_REQUIRED WORK_: Go through the data below and copy each line that includes "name".

*** DATA ***

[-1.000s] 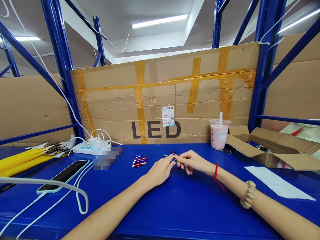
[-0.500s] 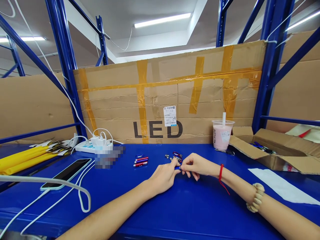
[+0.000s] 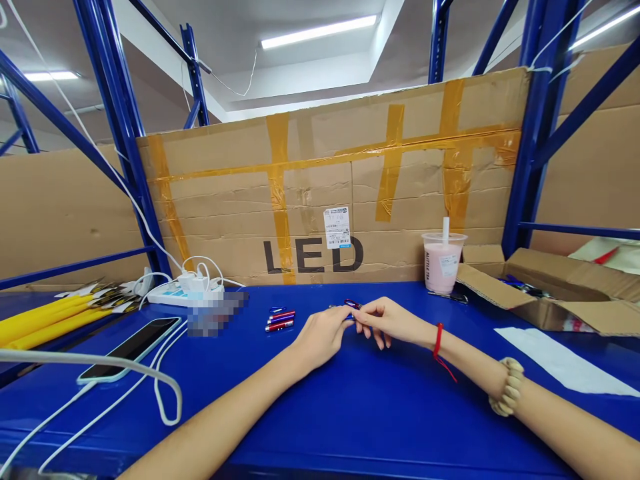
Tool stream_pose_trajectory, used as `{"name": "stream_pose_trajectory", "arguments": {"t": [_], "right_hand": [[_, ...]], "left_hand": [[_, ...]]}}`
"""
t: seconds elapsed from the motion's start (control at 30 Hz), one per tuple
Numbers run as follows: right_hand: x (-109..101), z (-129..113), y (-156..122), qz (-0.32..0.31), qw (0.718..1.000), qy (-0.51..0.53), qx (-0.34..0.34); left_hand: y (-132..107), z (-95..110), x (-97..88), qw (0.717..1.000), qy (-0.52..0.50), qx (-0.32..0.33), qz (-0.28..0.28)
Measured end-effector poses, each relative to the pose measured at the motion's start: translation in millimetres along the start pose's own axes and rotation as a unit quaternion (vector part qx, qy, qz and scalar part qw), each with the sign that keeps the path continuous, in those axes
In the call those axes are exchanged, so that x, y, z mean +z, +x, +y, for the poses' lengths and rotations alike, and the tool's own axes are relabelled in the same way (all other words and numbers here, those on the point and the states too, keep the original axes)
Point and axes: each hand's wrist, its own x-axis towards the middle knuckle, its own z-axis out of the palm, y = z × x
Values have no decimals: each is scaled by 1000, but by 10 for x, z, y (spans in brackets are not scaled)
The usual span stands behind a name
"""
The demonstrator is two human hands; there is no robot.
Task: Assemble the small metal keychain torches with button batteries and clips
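Over the blue tabletop (image 3: 400, 420), both hands meet at a small blue metallic tube (image 3: 350, 318). My left hand (image 3: 320, 339) is closed around it, back of the hand upward, covering most of it. At the tube's right end, the thumb and forefinger of my right hand (image 3: 383, 320) are pinched together. Just behind the fingers lies a dark red metallic piece (image 3: 353, 304); small silvery round pieces there are mostly hidden. Left of my left hand rest a red tube (image 3: 279, 326), a red-purple tube (image 3: 282, 316) and a short blue piece (image 3: 277, 309).
At the left are a phone (image 3: 131, 348), white cables, a power strip (image 3: 165, 293) and yellow packets (image 3: 50, 319). A pink drink cup (image 3: 443, 263), an open carton (image 3: 543, 317) and white paper (image 3: 560, 360) stand or lie right. A large cardboard box (image 3: 230, 220) closes off the back.
The view has shifted slightly. Both hands have moved a little left and back together, staying on the blue tube, and now cover more of the small silvery pieces.
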Motion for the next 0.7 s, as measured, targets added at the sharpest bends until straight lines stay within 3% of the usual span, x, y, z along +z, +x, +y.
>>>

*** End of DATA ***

_THE ANSWER_:
Tool stream_pose_trajectory, used as `{"name": "stream_pose_trajectory", "arguments": {"t": [_], "right_hand": [[_, ...]], "left_hand": [[_, ...]]}}`
The usual span stands behind a name

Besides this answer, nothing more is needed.